Matt Herron: A Living Archive
A community-led initiative to return Civil Rights-era photographs to the places they were taken and the people who appear in them.
For two years in the mid-1960s, photographer Matt Herron captured some of the most iconic moments of the Civil Rights Movement.
In 1963, Herron and his wife, Jeannine, relocated their young family to Jackson, Miss., where Matt begun shooting for the likes of Life, Look, and Newsweek. Over the next two years, across Mississippi and Alabama, Matt shot incredible images of mass meetings, integration attempts, civil rights marches, and the white resistance these efforts faced. Some of Matt’s most famous images come from the 1964 Freedom Summer in Mississippi and the Voting Rights Campaign in the Black Belt of Alabama in early 1965 — notably the Selma to Montgomery March.
When Matt died in 2020, the Stanford University Libraries acquired his archive, which spanned from the late 1950s into the 2000s. Jeannine kept all the prints Matt had made over the years for exhibitions about the Selma March and the broader Civil Rights Movement in Mississippi and Alabama.
Numbering in the hundreds, these prints chronicle both the iconic and the overlooked: moments of national consequence and individual courage, intimate portraits of demonstrators and sweeping scenes of collective action.
Jeannine’s hope has been that these prints might continue to live in the world, not just in institutional archives, but in the communities they depict. Her wish is that the prints are returned to the towns, schools, museums, and gathering places where the movement’s history was made, so that they can help educate and activate a new generation of young people.

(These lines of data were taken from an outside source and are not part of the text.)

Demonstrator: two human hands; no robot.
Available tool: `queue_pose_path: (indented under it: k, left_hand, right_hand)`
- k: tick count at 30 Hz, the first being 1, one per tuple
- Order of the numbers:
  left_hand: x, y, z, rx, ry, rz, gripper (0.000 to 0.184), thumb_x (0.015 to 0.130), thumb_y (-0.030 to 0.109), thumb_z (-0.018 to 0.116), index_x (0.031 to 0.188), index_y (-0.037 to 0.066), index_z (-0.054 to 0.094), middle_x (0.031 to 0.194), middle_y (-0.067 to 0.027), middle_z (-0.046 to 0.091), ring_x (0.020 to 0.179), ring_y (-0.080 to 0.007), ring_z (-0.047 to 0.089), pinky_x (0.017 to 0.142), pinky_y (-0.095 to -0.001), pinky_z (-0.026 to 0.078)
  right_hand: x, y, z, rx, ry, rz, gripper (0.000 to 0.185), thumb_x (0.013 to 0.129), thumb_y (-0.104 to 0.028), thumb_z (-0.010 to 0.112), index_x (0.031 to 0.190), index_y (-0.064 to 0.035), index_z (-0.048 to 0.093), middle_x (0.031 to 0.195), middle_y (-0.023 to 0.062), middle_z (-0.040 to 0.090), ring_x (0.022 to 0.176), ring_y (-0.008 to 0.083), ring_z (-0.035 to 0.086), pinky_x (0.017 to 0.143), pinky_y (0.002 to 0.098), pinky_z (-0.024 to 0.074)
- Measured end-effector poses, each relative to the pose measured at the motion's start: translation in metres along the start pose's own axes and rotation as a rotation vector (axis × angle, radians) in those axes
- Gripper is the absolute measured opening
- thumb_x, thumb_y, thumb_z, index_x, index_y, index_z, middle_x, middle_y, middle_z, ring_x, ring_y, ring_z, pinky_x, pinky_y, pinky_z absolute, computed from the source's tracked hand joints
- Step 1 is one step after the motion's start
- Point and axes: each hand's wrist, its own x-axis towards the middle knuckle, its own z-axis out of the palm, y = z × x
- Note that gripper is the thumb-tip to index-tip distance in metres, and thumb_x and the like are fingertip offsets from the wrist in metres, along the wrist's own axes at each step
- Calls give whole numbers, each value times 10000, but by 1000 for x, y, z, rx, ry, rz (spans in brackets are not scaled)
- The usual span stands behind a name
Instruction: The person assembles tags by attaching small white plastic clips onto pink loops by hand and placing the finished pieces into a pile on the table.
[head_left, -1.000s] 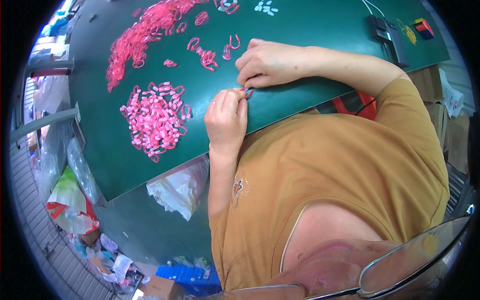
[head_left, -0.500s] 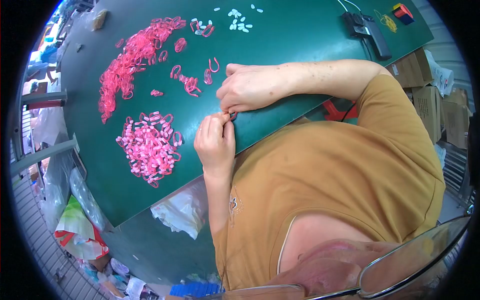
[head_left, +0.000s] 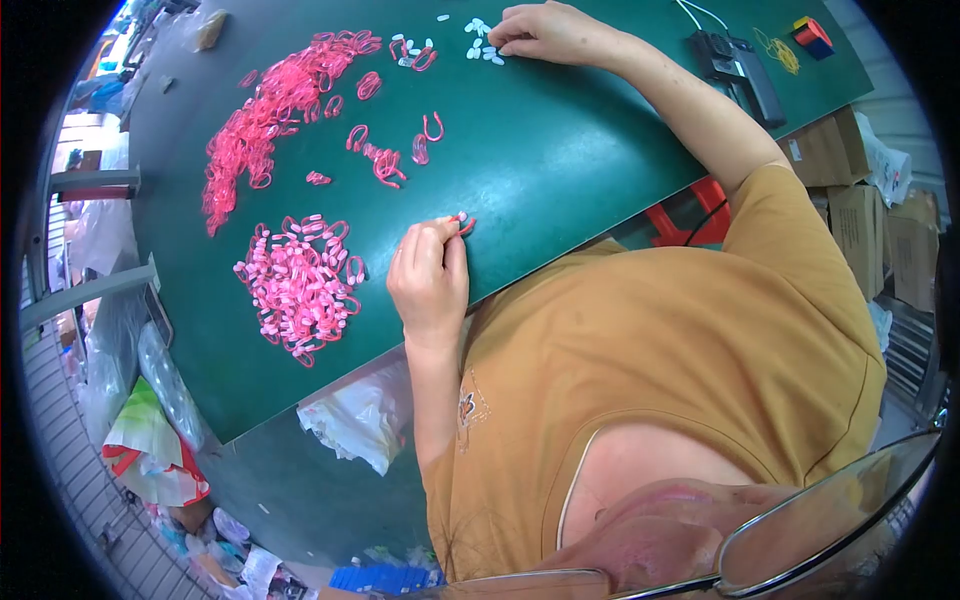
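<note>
My left hand (head_left: 428,272) is near the table's front edge, thumb and fingers pinched on a small pink loop (head_left: 467,227) with a pale piece at its tip. My right hand (head_left: 548,34) is at the far side, over a scatter of small white oval pieces (head_left: 478,42). Its fingers are bent together at the pieces, and what lies between the fingertips is hidden. Left of my left hand is a heap of pink loops with pale pieces on them (head_left: 300,285). Farther back lies a long pile of plain pink loops (head_left: 265,115).
Several loose pink loops (head_left: 385,165) lie mid-table on the green top (head_left: 560,150). A black power strip (head_left: 738,75), yellow thread (head_left: 778,50) and a red-and-blue object (head_left: 812,38) sit at the far right. Cardboard boxes (head_left: 855,215) stand beside the table; a white bag (head_left: 362,415) hangs below its edge.
My right hand has left my left hand and moved up and away to the white pieces. My left hand stays in place, and the loop it pinches is now more visible.
</note>
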Motion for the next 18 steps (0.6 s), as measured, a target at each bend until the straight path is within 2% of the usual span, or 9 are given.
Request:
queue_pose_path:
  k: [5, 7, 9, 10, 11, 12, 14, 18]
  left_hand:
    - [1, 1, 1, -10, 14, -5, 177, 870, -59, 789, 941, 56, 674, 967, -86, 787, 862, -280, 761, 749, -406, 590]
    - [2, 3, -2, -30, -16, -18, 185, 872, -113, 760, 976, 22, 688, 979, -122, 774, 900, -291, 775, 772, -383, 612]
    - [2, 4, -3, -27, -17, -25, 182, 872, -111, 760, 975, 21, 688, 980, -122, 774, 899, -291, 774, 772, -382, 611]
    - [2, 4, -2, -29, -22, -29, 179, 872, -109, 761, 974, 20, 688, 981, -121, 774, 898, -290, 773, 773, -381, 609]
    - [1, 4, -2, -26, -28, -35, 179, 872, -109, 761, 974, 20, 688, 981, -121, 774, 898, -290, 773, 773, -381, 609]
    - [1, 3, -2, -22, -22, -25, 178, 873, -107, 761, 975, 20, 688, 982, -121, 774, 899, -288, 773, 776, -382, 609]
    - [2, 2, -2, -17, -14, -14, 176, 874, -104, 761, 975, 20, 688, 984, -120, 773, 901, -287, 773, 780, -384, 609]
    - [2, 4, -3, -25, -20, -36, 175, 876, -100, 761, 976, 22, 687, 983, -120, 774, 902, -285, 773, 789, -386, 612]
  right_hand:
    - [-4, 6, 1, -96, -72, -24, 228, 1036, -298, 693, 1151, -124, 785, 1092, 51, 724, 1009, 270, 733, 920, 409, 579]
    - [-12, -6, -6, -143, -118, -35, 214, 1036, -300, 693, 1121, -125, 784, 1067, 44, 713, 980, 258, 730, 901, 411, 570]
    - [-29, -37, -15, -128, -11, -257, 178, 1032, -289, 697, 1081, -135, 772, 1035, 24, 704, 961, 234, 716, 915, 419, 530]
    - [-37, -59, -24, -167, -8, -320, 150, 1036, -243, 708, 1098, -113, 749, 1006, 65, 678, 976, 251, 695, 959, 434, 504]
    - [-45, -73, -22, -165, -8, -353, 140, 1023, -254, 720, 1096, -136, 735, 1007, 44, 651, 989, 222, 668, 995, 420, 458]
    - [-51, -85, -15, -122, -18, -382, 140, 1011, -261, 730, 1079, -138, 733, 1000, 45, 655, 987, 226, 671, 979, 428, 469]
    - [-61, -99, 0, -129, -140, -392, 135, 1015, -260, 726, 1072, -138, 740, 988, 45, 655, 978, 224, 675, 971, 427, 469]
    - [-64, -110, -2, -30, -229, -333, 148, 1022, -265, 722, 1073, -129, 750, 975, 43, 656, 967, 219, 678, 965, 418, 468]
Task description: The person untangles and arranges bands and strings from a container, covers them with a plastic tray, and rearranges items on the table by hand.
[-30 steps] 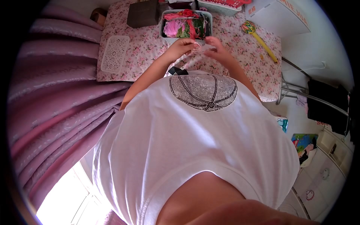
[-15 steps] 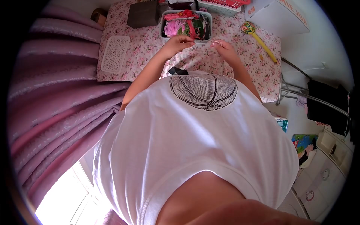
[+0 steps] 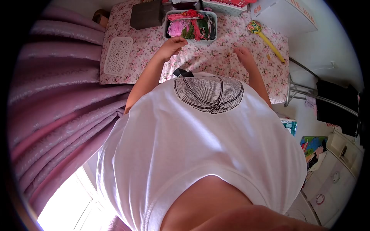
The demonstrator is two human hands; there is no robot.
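Note:
My left hand (image 3: 174,47) is closed in a pinch over the flowered table (image 3: 148,46), just below the bin (image 3: 166,30) of coloured cords. A thin pale thread seems to trail from its fingertips, faint against the cloth. To the right, my right hand (image 3: 243,56) is held above the cloth with its fingers drawn together; what it holds, if anything, is too small to make out. Pink, red, green and dark cords (image 3: 179,29) fill the bin. The two hands are well apart.
A white lace-patterned tray (image 3: 118,56) lies at the left, and a dark box (image 3: 146,14) stands behind it. At the right are a yellow-handled item (image 3: 271,47) with a patterned round head and a large white box (image 3: 285,16).
My hands were close together with a pale thread between them. They have since moved apart, the left hand leftward and the right hand rightward and slightly down.

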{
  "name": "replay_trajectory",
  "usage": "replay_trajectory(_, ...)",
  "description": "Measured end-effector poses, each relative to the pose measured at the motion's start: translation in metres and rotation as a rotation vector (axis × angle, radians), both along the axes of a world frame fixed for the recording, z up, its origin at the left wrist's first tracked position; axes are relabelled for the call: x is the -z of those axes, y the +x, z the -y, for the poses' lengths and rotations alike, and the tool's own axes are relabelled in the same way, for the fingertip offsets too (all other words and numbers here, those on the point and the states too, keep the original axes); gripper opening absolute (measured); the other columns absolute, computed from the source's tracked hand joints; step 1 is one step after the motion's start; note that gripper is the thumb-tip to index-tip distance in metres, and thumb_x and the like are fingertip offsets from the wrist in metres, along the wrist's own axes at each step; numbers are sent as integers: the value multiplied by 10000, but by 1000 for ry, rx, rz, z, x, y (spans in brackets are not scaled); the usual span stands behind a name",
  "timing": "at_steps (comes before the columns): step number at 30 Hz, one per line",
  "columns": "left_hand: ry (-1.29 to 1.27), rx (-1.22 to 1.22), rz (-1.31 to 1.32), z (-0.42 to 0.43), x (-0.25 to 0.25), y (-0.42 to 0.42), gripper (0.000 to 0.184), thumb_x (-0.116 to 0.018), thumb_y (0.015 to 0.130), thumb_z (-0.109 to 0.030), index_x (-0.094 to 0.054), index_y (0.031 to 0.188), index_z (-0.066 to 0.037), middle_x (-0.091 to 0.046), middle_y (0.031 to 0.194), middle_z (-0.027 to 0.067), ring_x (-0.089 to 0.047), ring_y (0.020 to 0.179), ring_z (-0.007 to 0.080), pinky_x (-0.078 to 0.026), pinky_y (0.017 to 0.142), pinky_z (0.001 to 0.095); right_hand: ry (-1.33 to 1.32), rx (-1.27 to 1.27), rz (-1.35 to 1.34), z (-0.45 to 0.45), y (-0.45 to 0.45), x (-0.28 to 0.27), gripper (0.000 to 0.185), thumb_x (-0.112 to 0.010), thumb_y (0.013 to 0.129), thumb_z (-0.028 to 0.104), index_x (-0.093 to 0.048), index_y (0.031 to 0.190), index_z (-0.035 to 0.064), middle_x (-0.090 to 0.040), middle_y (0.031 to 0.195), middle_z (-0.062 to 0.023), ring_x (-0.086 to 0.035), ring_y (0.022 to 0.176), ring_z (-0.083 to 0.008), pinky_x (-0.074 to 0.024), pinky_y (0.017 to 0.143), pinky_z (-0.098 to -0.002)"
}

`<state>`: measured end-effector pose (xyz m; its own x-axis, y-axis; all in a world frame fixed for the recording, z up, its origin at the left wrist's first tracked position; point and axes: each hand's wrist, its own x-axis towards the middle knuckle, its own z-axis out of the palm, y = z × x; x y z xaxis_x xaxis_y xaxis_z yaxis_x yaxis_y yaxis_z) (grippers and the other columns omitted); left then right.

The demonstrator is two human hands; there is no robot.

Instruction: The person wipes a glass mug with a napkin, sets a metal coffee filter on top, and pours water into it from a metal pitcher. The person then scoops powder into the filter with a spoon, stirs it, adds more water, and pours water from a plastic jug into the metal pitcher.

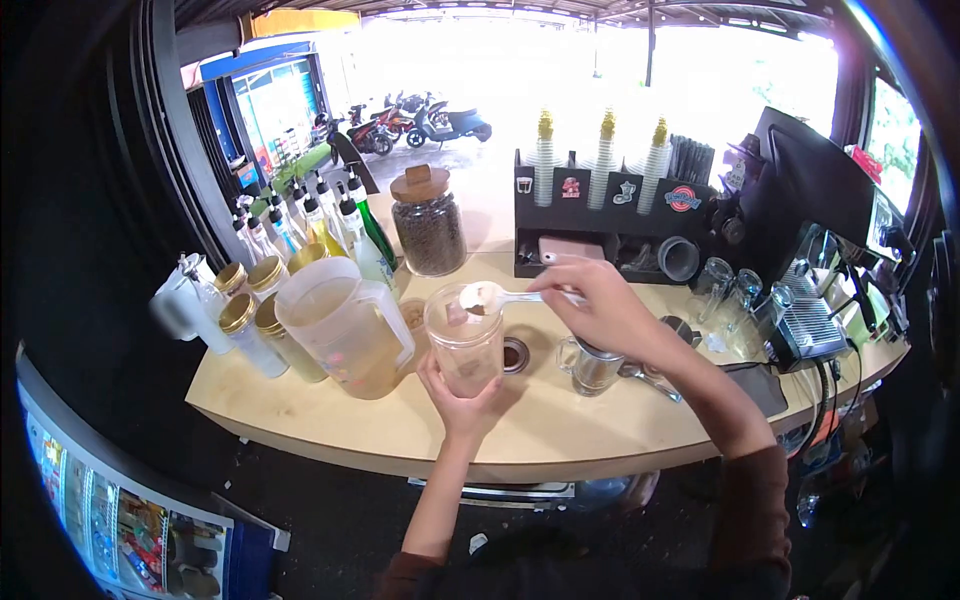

So far, 200+ of the prints have been placed in institutions from Montgomery to Dayton to Richmond to Cincinnati. We have also scanned hundreds of Matt’s other images from his time in Alabama and are now working to return these photographs to the communities where they were taken — restoring them to their original context and making them available to the families, towns, and institutions whose stories they contain.
We’ve begun this work in Marion, Ala., where we are working with community leaders and descendants to develop a long-term initiative to exhibit and interpret Matt’s photos. These images, which feature local activists who participated in the voting rights movement, had never been seen by the people of Marion — or just about anyone else — until the fall of 2025.
In collaboration with Marion stakeholders, we are organizing a public event on December 4, 2025, to formally return these photos to Marion. Eventually, the photos will be part of a permanent gallery and reading space at the reconstructed Little School House site that community leaders in Marion are working to build with Auburn’s Rural Studio.
In 2026, we’ll continue to contextualize these photos with public talks, educational programs, and public exhibits around the country, starting in Selma, Ala., and Washington, D.C.